▸ Problem to solve:
Reproduce the records below in their entirety, character for character.

▸ Dataset excerpts:

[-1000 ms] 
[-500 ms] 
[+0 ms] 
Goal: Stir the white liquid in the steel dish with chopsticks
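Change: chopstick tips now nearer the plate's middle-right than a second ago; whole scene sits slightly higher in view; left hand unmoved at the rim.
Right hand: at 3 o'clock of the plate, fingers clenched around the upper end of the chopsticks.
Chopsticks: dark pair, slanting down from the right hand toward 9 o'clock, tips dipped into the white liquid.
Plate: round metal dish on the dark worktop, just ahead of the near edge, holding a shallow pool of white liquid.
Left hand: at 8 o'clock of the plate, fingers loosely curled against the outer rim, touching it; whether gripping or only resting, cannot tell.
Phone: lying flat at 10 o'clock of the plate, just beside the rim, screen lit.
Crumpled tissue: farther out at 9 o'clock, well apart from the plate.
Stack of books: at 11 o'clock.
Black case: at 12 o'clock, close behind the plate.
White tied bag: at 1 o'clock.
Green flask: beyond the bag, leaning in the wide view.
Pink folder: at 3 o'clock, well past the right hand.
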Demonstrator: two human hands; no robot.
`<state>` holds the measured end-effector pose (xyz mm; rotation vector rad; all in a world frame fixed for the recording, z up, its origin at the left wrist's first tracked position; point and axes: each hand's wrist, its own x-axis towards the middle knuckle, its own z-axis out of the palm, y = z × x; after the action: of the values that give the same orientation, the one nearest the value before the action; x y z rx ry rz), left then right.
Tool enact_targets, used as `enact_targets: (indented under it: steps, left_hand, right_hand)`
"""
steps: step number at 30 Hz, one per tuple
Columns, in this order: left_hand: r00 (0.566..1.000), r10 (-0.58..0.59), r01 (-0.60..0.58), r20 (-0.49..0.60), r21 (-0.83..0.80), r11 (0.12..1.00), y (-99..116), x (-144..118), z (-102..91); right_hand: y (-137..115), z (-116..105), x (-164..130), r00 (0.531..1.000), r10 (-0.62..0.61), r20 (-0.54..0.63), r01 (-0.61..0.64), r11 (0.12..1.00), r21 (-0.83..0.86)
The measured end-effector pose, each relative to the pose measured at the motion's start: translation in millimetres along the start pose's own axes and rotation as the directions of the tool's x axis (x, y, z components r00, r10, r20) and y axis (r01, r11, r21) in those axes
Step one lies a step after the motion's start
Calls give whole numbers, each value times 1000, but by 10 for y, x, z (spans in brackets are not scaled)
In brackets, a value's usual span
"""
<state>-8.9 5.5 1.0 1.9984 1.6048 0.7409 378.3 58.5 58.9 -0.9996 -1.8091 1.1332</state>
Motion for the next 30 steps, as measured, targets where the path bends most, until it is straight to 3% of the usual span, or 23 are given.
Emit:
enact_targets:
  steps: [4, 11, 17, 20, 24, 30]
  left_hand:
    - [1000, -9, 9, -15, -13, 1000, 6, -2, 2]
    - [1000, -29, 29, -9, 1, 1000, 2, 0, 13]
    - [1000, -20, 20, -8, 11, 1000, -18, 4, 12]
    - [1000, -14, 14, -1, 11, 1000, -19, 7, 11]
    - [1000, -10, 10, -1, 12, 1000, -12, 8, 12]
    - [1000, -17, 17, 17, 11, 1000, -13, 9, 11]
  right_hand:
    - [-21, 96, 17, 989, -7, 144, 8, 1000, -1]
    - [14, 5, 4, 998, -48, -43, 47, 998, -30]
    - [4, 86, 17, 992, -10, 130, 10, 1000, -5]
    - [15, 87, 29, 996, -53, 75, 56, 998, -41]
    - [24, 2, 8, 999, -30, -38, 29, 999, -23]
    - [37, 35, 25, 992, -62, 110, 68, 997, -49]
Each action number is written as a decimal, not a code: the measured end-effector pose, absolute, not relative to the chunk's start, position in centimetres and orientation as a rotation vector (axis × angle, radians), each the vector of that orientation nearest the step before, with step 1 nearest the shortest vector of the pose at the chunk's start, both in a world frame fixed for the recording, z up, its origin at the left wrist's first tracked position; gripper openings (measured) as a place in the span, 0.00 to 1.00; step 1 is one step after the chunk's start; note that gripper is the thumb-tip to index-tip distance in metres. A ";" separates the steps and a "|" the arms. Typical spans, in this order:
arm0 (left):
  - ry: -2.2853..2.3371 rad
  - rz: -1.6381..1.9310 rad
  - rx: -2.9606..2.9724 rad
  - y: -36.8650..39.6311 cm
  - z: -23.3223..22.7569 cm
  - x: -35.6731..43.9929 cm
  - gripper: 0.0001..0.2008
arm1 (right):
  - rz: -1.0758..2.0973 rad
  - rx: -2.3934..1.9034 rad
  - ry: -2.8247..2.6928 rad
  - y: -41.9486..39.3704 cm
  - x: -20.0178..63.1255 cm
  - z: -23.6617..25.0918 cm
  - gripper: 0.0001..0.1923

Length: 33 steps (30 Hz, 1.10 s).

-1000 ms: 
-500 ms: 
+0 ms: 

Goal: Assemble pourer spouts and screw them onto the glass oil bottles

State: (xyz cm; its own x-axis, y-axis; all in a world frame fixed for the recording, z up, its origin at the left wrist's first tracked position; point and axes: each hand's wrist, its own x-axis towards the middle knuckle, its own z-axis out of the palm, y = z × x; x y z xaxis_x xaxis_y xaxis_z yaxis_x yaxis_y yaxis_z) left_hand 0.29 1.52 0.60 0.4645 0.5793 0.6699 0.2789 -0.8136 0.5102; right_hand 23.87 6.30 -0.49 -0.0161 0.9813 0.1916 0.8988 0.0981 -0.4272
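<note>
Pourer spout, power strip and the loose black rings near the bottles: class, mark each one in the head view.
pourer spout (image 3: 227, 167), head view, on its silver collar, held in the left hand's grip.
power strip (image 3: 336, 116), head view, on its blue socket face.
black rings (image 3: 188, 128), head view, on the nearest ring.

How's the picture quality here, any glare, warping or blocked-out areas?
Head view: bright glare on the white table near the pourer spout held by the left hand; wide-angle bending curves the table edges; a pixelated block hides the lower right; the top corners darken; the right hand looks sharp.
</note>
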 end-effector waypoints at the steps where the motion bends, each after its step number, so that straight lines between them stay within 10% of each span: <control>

▸ Result of the task:
[-1000 ms] 
[-500 ms] 
[+0 ms] 
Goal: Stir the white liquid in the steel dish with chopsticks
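Change: chopstick tips now nearer the plate's middle-right than a second ago; whole scene sits slightly higher in view; left hand unmoved at the rim.
Right hand: at 3 o'clock of the plate, fingers clenched around the upper end of the chopsticks.
Chopsticks: dark pair, slanting down from the right hand toward 9 o'clock, tips dipped into the white liquid.
Plate: round metal dish on the dark worktop, just ahead of the near edge, holding a shallow pool of white liquid.
Left hand: at 8 o'clock of the plate, fingers loosely curled against the outer rim, touching it; whether gripping or only resting, cannot tell.
Phone: lying flat at 10 o'clock of the plate, just beside the rim, screen lit.
Crumpled tissue: farther out at 9 o'clock, well apart from the plate.
Stack of books: at 11 o'clock.
Black case: at 12 o'clock, close behind the plate.
White tied bag: at 1 o'clock.
Green flask: beyond the bag, leaning in the wide view.
Pink folder: at 3 o'clock, well past the right hand.
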Demonstrator: two human hands; no robot.
`<state>` holds the measured end-effector pose (xyz mm; rotation vector rad; all in a world frame fixed for the recording, z up, its origin at the left wrist's first tracked position; point and axes: each hand's wrist, its own x-axis towards the middle knuckle, its own z-axis out of the palm, y = z × x; after the action: of the values that give the same orientation, the one nearest the value before the action; x y z rx ry rz), left then right.
Tool enact_targets, used as `enact_targets: (indented under it: steps, left_hand, right_hand)`
"""
steps: step number at 30 Hz, one per tuple
Columns, in this order: left_hand: r00 (0.566..1.000), r10 (-0.58..0.59), r01 (-0.60..0.58), r20 (-0.49..0.60), r21 (-0.83..0.80), r11 (0.12..1.00), y (-99..116), x (-144..118), z (-102..91); right_hand: y (-137..115), z (-116..105), x (-164..130), r00 (0.531..1.000), r10 (-0.62..0.61), r20 (-0.54..0.63), r01 (-0.61..0.64), r11 (0.12..1.00), r21 (-0.83..0.86)
The measured end-effector pose, each relative to the pose measured at the motion's start: translation in millimetres along the start pose's own axes and rotation as the directions of the tool's x axis (x, y, z components r00, r10, r20) and y axis (r01, r11, r21) in those axes
Step one lies a step after the motion's start
Calls give whole numbers, each value times 1000, but by 10 for y, x, z (spans in brackets are not scaled)
In brackets, a value's usual span
"""
<state>-8.9 5.5 1.0 1.9984 1.6048 0.7409 378.3 58.5 58.9 -0.9996 -1.8091 1.1332</state>
Motion for the next 30 steps, as measured, targets where the path bends most, until it is straight to 3% of the usual span, or 23 are given.
Emit:
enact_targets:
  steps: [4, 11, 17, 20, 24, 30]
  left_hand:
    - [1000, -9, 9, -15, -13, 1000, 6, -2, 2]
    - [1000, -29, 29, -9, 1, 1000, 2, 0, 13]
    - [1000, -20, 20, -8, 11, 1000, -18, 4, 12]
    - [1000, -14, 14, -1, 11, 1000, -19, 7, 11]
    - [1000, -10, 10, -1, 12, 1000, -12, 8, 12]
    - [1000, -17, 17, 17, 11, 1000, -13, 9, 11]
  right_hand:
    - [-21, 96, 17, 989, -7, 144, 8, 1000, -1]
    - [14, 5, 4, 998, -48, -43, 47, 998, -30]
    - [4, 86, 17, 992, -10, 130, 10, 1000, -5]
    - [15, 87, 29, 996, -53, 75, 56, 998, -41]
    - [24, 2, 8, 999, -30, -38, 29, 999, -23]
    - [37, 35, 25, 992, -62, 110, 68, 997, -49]
Each action number is written as a decimal, not a code: the measured end-effector pose, absolute, not relative to the chunk's start, position in centimetres and orientation as a rotation vector (axis × angle, radians), each the vector of that orientation nearest the step before, with step 1 nearest the shortest vector of the pose at the chunk's start, both in a world frame fixed for the recording, z up, its origin at the left wrist's first tracked position; gripper openings (measured) as a place in the span, 0.00 to 1.00; step 1 is one step after the chunk's start; note that gripper is the thumb-tip to index-tip distance in metres. A ";" separates the steps and a "|" the arms. Typical spans, in this order:
arm0 (left):
  - ry: -2.2853..2.3371 rad
  - rz: -1.6381..1.9310 rad
  - rx: -2.9606..2.9724 rad
  - y: -36.8650..39.6311 cm
  - z: -23.3223..22.7569 cm
  - x: -35.6731..43.9929 cm
  - gripper: 0.0001..0.2008
arm1 (right):
  - rz: -1.0758..2.0973 rad
  - rx: -2.3934..1.9034 rad
  - ry: -2.8247..2.6928 rad
  - y: -41.9486..39.3704 cm
  - x: -20.0178..63.1255 cm
  - z: -23.6617..25.0918 cm
  - gripper: 0.0001..0.1923

Length: 33 steps (30 Hz, 1.10 s).

-1000 ms: 
-500 ms: 
+0 ms: 

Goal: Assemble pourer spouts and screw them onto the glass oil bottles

State: (xyz cm; its own x-axis, y-axis; all in a world frame fixed for the recording, z up, its origin at the left wrist's first tracked position; point and axes: each hand's wrist, its own x-axis towards the middle knuckle, its own z-axis out of the palm, y = z × x; x y z xaxis_x xaxis_y xaxis_z yaxis_x yaxis_y yaxis_z) left_hand 0.29 1.52 0.60 0.4645 0.5793 0.6699 0.2789 -0.8136 0.5102; right_hand 23.87 6.30 -0.49 -0.0161 0.9813 0.1916 0.8988 0.0981 -0.4272
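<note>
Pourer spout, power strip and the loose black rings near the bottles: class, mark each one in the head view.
pourer spout (image 3: 227, 167), head view, on its silver collar, held in the left hand's grip.
power strip (image 3: 336, 116), head view, on its blue socket face.
black rings (image 3: 188, 128), head view, on the nearest ring.

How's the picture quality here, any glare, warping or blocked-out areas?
Head view: bright glare on the white table near the pourer spout held by the left hand; wide-angle bending curves the table edges; a pixelated block hides the lower right; the top corners darken; the right hand looks sharp.
</note>
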 end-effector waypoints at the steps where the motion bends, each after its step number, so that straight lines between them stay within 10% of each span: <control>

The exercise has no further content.